On 19/05/2011 10:25, Łukasz Langa wrote:
> Wiadomość napisana przez Stefan Behnel w dniu 2011-05-19, o godz. 10:37:
>
>>> But why wouldn't "they" expect `b'de' + 1` to work as well in this case? If a 1-byte bytes is equivalent to an integer, why not an arbitrary one as well?
>> The result of this must obviously be b"de1".
> I hope you're joking. At best, the result should be b"de\x01".

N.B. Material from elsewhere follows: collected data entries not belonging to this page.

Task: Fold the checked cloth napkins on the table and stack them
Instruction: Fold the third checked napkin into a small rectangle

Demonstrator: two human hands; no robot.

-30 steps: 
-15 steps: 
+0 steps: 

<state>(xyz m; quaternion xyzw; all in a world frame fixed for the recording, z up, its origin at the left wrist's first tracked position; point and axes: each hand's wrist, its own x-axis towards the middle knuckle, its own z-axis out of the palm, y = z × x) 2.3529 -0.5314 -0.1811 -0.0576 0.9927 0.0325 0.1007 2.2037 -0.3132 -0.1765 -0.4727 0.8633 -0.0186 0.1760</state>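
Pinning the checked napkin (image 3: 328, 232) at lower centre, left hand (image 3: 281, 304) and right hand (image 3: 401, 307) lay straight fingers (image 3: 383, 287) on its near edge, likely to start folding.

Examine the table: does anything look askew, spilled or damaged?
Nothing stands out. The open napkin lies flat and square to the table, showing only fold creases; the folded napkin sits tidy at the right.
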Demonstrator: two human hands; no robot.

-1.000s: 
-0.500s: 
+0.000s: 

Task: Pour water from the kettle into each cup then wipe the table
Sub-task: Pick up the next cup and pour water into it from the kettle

The behaviour Stefan suggests is what some "weakly typed" languages like 
perl (and possibly php?) do, which masks errors and is rightly abhorred 
by Python programmers (although semantically not *so* different from 1 + 
1.0 == 2.0). I think it's safe to say that Stefan was joking.

Michael

>   But I don't think such construct should be allowed. Just like you can't do `[1, 2, 3] + 4`. I wouldn't ever expect that a single byte behaves like a sequence of bytes. In the case of bytes b'a' is obviously still a sequence of bytes, just happening to store a single one. Indexing should return a byte so I'm not surprised it returns a number. Slicing on the other hand returns a sub-sequence.
>
> However inconvenient, I find the current behaviour logical and predictable. A shortcut for b'a'[0] would obviously be nice but that's for python-ideas.